# [Work instructions]
Whatever appears in the records, retype it exactly, except for the pictures.

**** Information provided

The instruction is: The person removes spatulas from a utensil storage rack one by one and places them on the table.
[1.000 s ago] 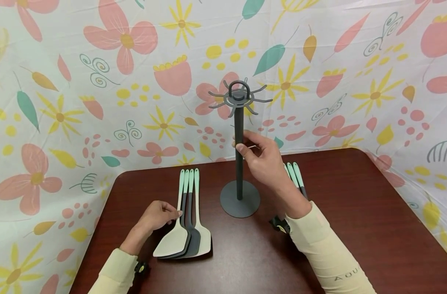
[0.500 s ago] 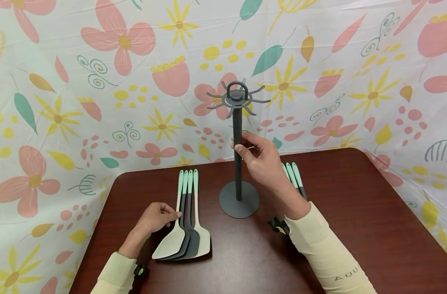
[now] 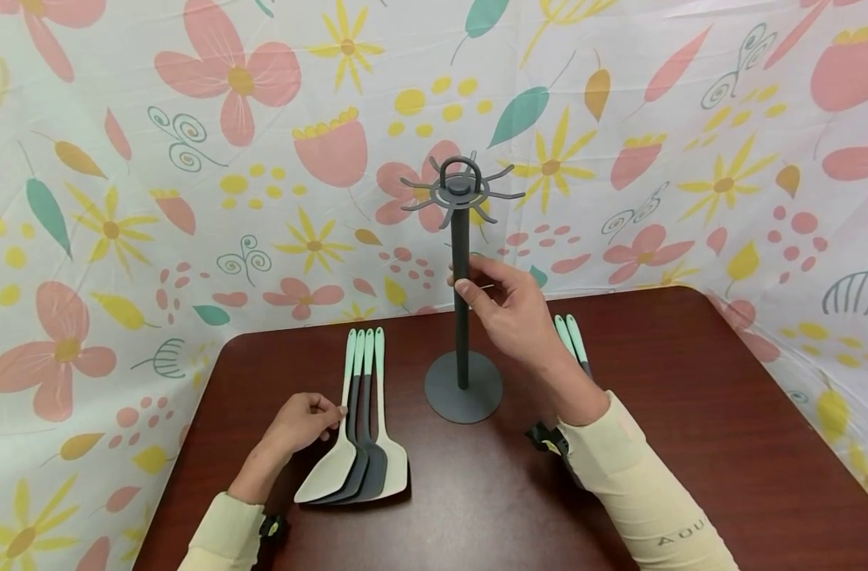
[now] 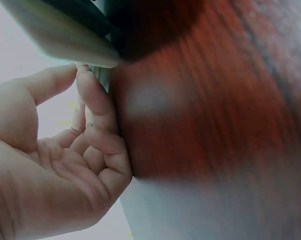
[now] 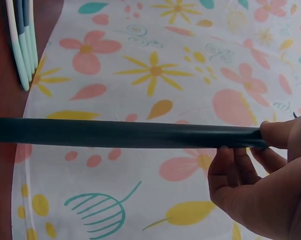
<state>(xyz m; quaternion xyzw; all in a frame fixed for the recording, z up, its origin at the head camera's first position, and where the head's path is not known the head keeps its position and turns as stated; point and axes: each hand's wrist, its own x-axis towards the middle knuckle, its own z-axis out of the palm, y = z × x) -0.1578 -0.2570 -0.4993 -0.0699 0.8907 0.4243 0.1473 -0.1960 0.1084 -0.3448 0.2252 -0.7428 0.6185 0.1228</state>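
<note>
In the head view my right hand (image 3: 512, 313) grips the upright pole of a dark grey utensil stand (image 3: 461, 341). The stand's round base is on the table, and a ring of hooks with a loop handle tops it. The right wrist view shows thumb and fingers of that right hand (image 5: 260, 185) around the pole (image 5: 140, 134). On the left, my left hand (image 3: 301, 424) pinches the shaft of a cream spatula (image 3: 330, 473), the leftmost of several overlapping turners with mint handle ends. Behind its blade are two dark grey turners (image 3: 378, 472) and another cream turner (image 3: 398, 468).
More utensils with mint handles (image 3: 572, 337) lie to the right, mostly hidden behind my right forearm. The dark red wooden table (image 3: 476, 507) backs onto a flower-patterned cloth (image 3: 262, 190).
The left fingertips shift slightly on the cream spatula's shaft. The right forearm moves a little, covering one more mint handle. The stand keeps its place, with the right hand still around it.
</note>
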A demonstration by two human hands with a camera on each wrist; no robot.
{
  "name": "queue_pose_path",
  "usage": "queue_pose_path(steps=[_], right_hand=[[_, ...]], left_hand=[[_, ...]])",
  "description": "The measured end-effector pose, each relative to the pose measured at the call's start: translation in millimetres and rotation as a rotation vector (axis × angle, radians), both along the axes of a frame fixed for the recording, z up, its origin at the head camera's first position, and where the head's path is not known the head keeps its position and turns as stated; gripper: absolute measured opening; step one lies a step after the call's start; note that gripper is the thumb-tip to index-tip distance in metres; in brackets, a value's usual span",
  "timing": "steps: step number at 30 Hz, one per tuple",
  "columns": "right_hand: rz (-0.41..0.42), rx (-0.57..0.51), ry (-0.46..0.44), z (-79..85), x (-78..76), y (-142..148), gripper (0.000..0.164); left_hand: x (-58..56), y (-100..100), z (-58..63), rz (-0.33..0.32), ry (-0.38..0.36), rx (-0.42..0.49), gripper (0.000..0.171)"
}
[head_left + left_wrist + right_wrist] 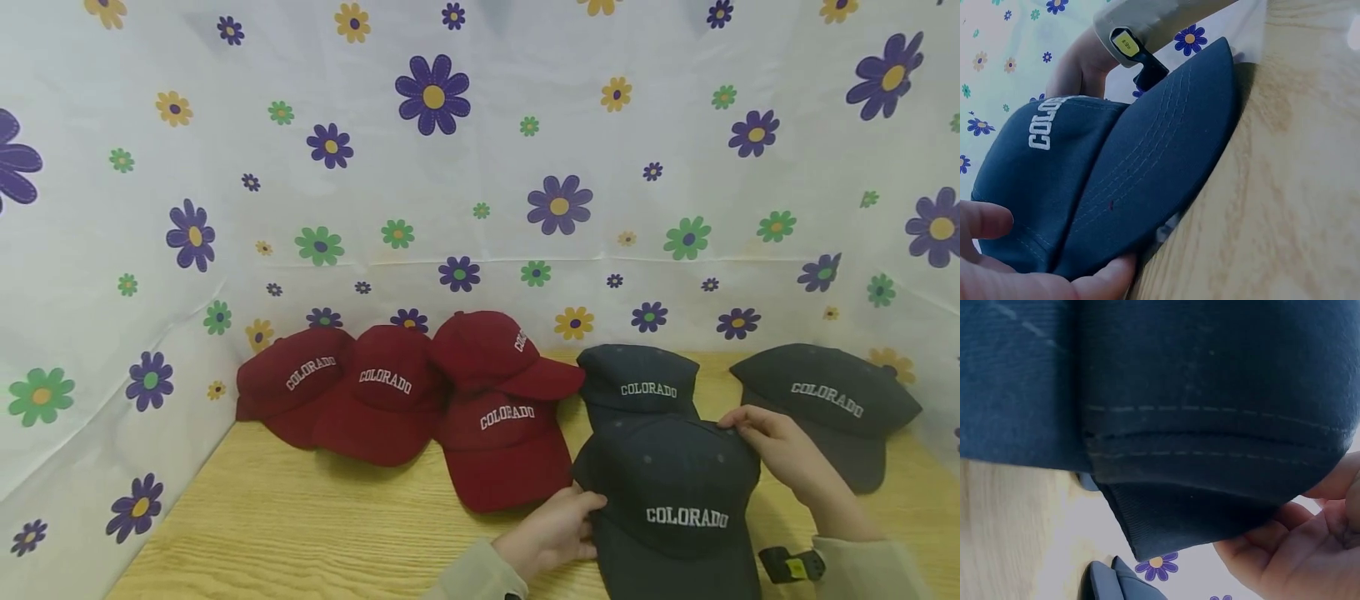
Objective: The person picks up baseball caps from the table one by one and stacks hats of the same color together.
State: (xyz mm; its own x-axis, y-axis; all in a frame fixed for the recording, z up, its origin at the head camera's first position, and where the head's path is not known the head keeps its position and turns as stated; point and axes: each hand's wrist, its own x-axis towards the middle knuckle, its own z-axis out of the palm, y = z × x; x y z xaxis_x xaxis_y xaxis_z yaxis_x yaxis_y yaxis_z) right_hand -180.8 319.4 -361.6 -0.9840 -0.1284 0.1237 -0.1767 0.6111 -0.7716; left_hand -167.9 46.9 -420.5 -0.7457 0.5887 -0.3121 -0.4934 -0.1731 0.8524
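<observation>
A dark navy baseball cap (667,475) with white COLORADO lettering faces me at the front right, above the wooden table. My left hand (551,529) grips its left edge; in the left wrist view the thumb (988,219) lies on the crown side and a finger reaches beneath the brim (1160,156). At the cap's upper right, my right hand (787,462) pinches the fabric of the crown. The right wrist view shows that hand's fingers (1260,544) at the cap's lower edge, partly hidden by the cloth.
Behind the held cap stands another navy cap (637,379), with a third dark cap (825,400) to the right. Several red COLORADO caps (382,392) overlap on the left of the wooden table (300,517). A flower-patterned white sheet (495,150) hangs behind and at both sides.
</observation>
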Motion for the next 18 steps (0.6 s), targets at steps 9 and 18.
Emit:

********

# [The answer]
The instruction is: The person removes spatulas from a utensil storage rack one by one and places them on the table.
[1.000 s ago] 
[0.500 s ago] 
[now] 
[now] 
[now] 
<state>(xyz m; quaternion xyzw; all in a frame fixed for the recording, z up, its origin at the head camera's first position, and where the head's path is not known the head keeps its position and turns as stated; point and axes: each hand's wrist, its own x-axis towards the middle knuckle, its own z-axis out of the palm, y = z × x) -0.1578 -0.2570 -0.4993 -0.0699 0.8907 0.4243 0.1473 -0.1960 0.1084 -0.3448 0.2252 -0.7428 0.6185 0.1228</state>
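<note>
In the head view my right hand (image 3: 512, 313) grips the upright pole of a dark grey utensil stand (image 3: 461, 341). The stand's round base is on the table, and a ring of hooks with a loop handle tops it. The right wrist view shows thumb and fingers of that right hand (image 5: 260, 185) around the pole (image 5: 140, 134). On the left, my left hand (image 3: 301, 424) pinches the shaft of a cream spatula (image 3: 330, 473), the leftmost of several overlapping turners with mint handle ends. Behind its blade are two dark grey turners (image 3: 378, 472) and another cream turner (image 3: 398, 468).
More utensils with mint handles (image 3: 572, 337) lie to the right, mostly hidden behind my right forearm. The dark red wooden table (image 3: 476, 507) backs onto a flower-patterned cloth (image 3: 262, 190).
The left fingertips shift slightly on the cream spatula's shaft. The right forearm moves a little, covering one more mint handle. The stand keeps its place, with the right hand still around it.
</note>
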A demonstration by two human hands with a camera on each wrist; no robot.
{
  "name": "queue_pose_path",
  "usage": "queue_pose_path(steps=[_], right_hand=[[_, ...]], left_hand=[[_, ...]])",
  "description": "The measured end-effector pose, each relative to the pose measured at the call's start: translation in millimetres and rotation as a rotation vector (axis × angle, radians), both along the axes of a frame fixed for the recording, z up, its origin at the head camera's first position, and where the head's path is not known the head keeps its position and turns as stated; gripper: absolute measured opening; step one lies a step after the call's start; note that gripper is the thumb-tip to index-tip distance in metres; in brackets, a value's usual span",
  "timing": "steps: step number at 30 Hz, one per tuple",
  "columns": "right_hand: rz (-0.41..0.42), rx (-0.57..0.51), ry (-0.46..0.44), z (-79..85), x (-78..76), y (-142..148), gripper (0.000..0.164); left_hand: x (-58..56), y (-100..100), z (-58..63), rz (-0.33..0.32), ry (-0.38..0.36), rx (-0.42..0.49), gripper (0.000..0.171)"
}
[head_left + left_wrist + right_wrist] 
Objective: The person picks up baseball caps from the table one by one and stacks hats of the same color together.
State: (xyz mm; its own x-axis, y-axis; all in a frame fixed for the recording, z up, its origin at the head camera's first position, and where the head's path is not known the head keeps its position and turns as stated; point and axes: each hand's wrist, its own x-axis towards the middle knuckle, its own z-axis out of the palm, y = z × x; x y z xaxis_x xaxis_y xaxis_z yaxis_x yaxis_y yaxis_z) right_hand -180.8 319.4 -361.6 -0.9840 -0.1284 0.1237 -0.1767 0.6111 -0.7716; left_hand -167.9 46.9 -420.5 -0.7457 0.5887 -0.3121 -0.4934 -0.1731 0.8524
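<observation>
A dark navy baseball cap (667,475) with white COLORADO lettering faces me at the front right, above the wooden table. My left hand (551,529) grips its left edge; in the left wrist view the thumb (988,219) lies on the crown side and a finger reaches beneath the brim (1160,156). At the cap's upper right, my right hand (787,462) pinches the fabric of the crown. The right wrist view shows that hand's fingers (1260,544) at the cap's lower edge, partly hidden by the cloth.
Behind the held cap stands another navy cap (637,379), with a third dark cap (825,400) to the right. Several red COLORADO caps (382,392) overlap on the left of the wooden table (300,517). A flower-patterned white sheet (495,150) hangs behind and at both sides.
</observation>
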Motion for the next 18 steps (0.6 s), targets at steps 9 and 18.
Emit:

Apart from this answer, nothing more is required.